Could you reproduce the lines below from the one with "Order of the" through the one with "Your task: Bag"? Keep both ends and add nothing.

[Opening Recorded information section]

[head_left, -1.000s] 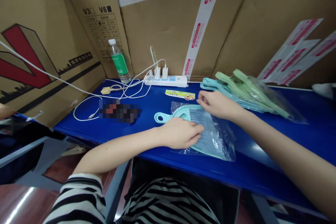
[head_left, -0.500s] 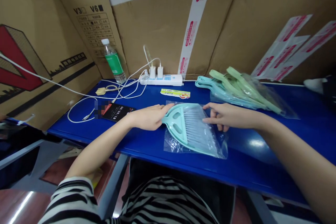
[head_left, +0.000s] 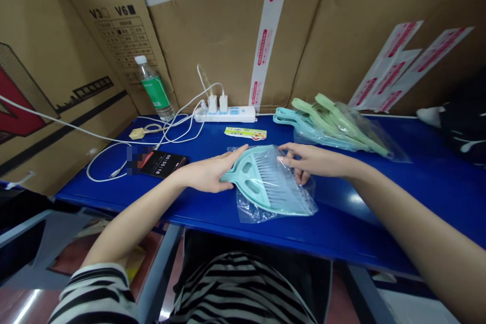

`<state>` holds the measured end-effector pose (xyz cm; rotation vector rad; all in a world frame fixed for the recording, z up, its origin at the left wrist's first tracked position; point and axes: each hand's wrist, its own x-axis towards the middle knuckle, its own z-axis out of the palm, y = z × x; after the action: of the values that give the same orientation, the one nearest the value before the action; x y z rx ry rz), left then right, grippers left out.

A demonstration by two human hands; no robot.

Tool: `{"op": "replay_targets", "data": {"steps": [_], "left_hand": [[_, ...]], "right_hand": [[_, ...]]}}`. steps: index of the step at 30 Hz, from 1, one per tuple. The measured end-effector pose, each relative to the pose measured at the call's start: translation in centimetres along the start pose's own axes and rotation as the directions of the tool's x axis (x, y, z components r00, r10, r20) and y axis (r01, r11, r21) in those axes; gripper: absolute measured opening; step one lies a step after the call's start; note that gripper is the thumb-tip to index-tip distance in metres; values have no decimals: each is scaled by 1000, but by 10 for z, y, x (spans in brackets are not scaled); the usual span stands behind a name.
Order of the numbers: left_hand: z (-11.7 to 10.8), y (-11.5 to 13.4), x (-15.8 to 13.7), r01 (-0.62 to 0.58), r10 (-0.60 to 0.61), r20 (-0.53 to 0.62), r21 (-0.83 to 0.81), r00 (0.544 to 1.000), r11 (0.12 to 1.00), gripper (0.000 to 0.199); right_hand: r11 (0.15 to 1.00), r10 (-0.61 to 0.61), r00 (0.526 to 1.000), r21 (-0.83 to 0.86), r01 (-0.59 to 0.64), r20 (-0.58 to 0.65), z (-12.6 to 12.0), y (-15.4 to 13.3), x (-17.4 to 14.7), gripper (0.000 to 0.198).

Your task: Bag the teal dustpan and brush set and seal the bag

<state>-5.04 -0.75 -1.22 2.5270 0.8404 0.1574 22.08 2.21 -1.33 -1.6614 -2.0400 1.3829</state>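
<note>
A light-blue dustpan (head_left: 246, 190) lies just in front of me with a matching brush (head_left: 268, 177) nested in it. Clear plastic bag film (head_left: 255, 214) wraps around the set. My left hand (head_left: 207, 172) is at the handle end on the left, with the handle between thumb and fingers; part of the handle is hidden. On the far right side, my right hand (head_left: 304, 159) pinches the wide edge of the bagged set, thumb and index finger on the film, the other fingers curled below.
Several bagged blue and green dustpan sets (head_left: 334, 124) lie at the back right. Behind me-facing cardboard stand a power strip (head_left: 231, 114) with chargers and a water bottle (head_left: 155, 88). A phone (head_left: 163, 163), white cables (head_left: 114, 140) and a colourful label card (head_left: 245, 133) are on the blue table (head_left: 212, 207).
My right hand has gone from pointing at the bag's edge to pinching it. The wide edge looks slightly raised and turned. My left hand has spread around the handle; the whole view has shifted.
</note>
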Motion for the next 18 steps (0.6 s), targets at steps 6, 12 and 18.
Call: {"op": "replay_targets", "data": {"steps": [6,12,18], "left_hand": [[-2,-6,7,16,-22,-210,-30,977,999,86],[-5,-4,10,47,-5,-350,111,937,993,81],[7,4,16,157,98,-414,539,905,828,56]], "right_hand": [[994,-111,991,13,112,-77,-8,4,4,47],[953,-190,971,209,218,-145,-9,3,9,21],[923,-158,955,305,233,-252,-4,-11,8,27]]}}
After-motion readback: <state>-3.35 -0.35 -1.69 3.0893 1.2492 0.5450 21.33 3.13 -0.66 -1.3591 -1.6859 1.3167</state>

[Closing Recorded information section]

* [Answer]:
Order of the numbers: left_hand: z (-11.7 to 10.8), y (-11.5 to 13.4), x (-15.8 to 13.7), r01 (-0.62 to 0.58), r10 (-0.60 to 0.61), r20 (-0.53 to 0.62), r21 (-0.83 to 0.81), r00 (0.544 to 1.000), r11 (0.12 to 1.00), gripper (0.000 to 0.199); right_hand: r11 (0.15 to 1.00), r10 (-0.61 to 0.61), r00 (0.526 to 1.000), r21 (-0.83 to 0.86), r01 (-0.59 to 0.64), r20 (-0.58 to 0.65), z (-12.6 to 12.0), y (-15.4 to 13.3), x (-17.4 to 14.7), gripper (0.000 to 0.198).

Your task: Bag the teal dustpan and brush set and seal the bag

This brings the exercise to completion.